▶ _Extracted records_:
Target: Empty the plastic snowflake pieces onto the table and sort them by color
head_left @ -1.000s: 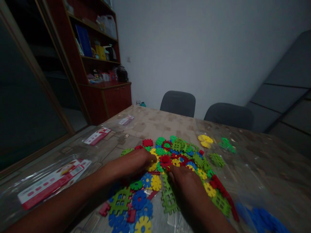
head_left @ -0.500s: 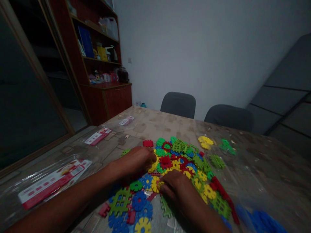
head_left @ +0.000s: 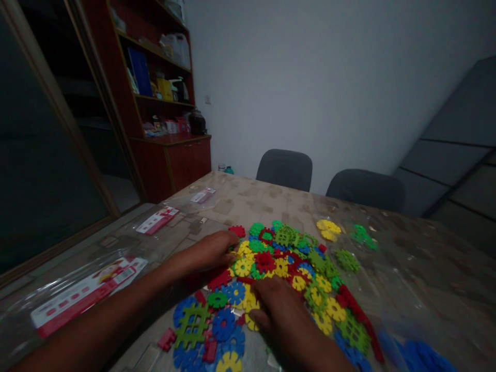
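Observation:
My left hand is over the left side of a pile of plastic building pieces, its fingers bent in beside a yellow notched disc. Whatever its fingertips hold, if anything, is hidden. My right hand lies low over the middle of the pile, thumb apart from the fingers, beside yellow discs that its thumb partly covers. A red notched piece lies between the hands, farther back. Nearer are a blue notched disc, a green disc and a green lattice square.
Clear plastic packages with printed cards lie along the table's left. To the right are yellow discs, green pieces, a red strip and a bag of blue pieces. Two grey chairs stand behind the table.
My left hand has drawn back a little to the left, uncovering yellow discs and a red piece. My right hand has shifted slightly down, its thumb now farther from its fingers.

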Action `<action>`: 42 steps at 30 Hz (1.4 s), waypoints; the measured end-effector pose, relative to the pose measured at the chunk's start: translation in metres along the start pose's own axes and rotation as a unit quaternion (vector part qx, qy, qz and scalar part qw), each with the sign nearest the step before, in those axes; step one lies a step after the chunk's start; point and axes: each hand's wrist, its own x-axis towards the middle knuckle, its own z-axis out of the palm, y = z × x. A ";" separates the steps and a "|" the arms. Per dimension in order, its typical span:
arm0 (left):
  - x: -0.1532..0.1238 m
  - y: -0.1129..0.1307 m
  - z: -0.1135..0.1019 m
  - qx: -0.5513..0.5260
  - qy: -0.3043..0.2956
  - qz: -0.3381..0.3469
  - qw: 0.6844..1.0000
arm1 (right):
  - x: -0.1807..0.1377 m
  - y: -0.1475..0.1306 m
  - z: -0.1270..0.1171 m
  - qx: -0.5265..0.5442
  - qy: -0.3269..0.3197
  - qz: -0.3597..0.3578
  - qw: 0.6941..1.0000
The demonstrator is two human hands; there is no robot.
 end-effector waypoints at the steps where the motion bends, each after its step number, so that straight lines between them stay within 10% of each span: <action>1: 0.002 0.000 0.003 -0.013 -0.001 0.011 1.000 | -0.001 0.002 0.000 0.008 -0.002 -0.006 1.000; 20: 0.022 -0.005 0.033 -0.077 0.041 0.000 0.996 | -0.010 0.005 -0.006 0.013 -0.072 -0.038 0.997; 31: 0.002 -0.001 -0.009 -0.186 -0.066 0.011 0.980 | 0.000 0.011 -0.022 0.056 0.019 0.033 0.998; 42: -0.003 0.024 0.014 -0.113 -0.127 -0.009 0.985 | 0.020 0.029 -0.019 -0.066 0.116 0.110 0.985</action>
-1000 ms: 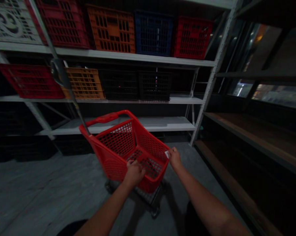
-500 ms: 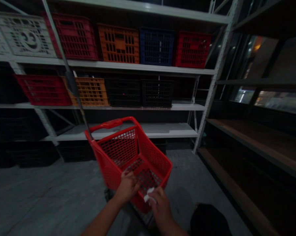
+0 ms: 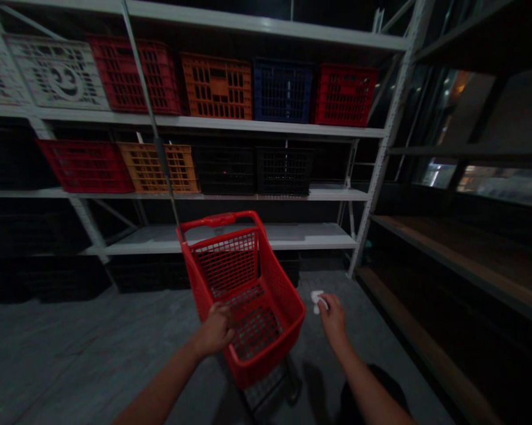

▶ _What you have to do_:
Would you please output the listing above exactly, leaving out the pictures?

▶ _Result for this exercise_:
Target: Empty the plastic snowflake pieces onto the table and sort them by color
head_left @ -1.000s: 
head_left @ -0.500s: 
head_left @ +0.000s: 
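Observation:
My left hand is over the left side of a pile of plastic building pieces, its fingers bent in beside a yellow notched disc. Whatever its fingertips hold, if anything, is hidden. My right hand lies low over the middle of the pile, thumb apart from the fingers, beside yellow discs that its thumb partly covers. A red notched piece lies between the hands, farther back. Nearer are a blue notched disc, a green disc and a green lattice square.
Clear plastic packages with printed cards lie along the table's left. To the right are yellow discs, green pieces, a red strip and a bag of blue pieces. Two grey chairs stand behind the table.
My left hand has drawn back a little to the left, uncovering yellow discs and a red piece. My right hand has shifted slightly down, its thumb now farther from its fingers.
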
Action `<action>`: 42 steps at 30 Hz (1.4 s), waypoints; the measured end-effector pose, relative to the pose measured at the chunk's start: translation in metres along the start pose's own axes and rotation as a unit quaternion (vector part qx, qy, qz and scalar part qw), each with the sign nearest the step before, in those axes; step one lies a step after the chunk's start; point and axes: each hand's wrist, its own x-axis towards the middle knuckle, its own z-axis out of the palm, y = z × x. A ";" separates the steps and a "|" the arms. Per dimension in order, its typical span:
arm0 (left):
  - x: -0.1532..0.1238 m
  - y: -0.1129..0.1307 m
  - z: -0.1135..0.1019 m
  - qx: -0.5513..0.5260
  - qy: -0.3043..0.2956
  - qz: -0.3381..0.3469
  - qw: 0.6844..1.0000
arm1 (right):
  - x: -0.1807..0.1377 m
  - y: -0.1475..0.1306 m
  - z: -0.1270..0.1171 m
  - qx: -0.5265..0.5442
  - qy: -0.3269..0.3197
  - qz: -0.3597..0.3578
  - qw: 0.6941..1.0000
The demonstrator is two human hands; there is no robot.
 end-effector waypoints at the steps where the motion bends, each after its step number, so that straight lines between them stay within 10% of each span: <action>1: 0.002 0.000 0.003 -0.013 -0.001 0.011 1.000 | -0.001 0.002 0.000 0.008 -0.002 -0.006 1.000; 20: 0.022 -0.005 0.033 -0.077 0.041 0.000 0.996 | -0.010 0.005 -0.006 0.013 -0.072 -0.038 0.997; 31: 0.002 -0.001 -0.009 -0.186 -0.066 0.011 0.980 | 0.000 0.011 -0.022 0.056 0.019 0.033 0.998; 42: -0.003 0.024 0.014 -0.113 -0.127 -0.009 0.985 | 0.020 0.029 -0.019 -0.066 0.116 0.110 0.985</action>
-1000 ms: 
-500 ms: 
+0 ms: 

There's nothing left to add to the answer.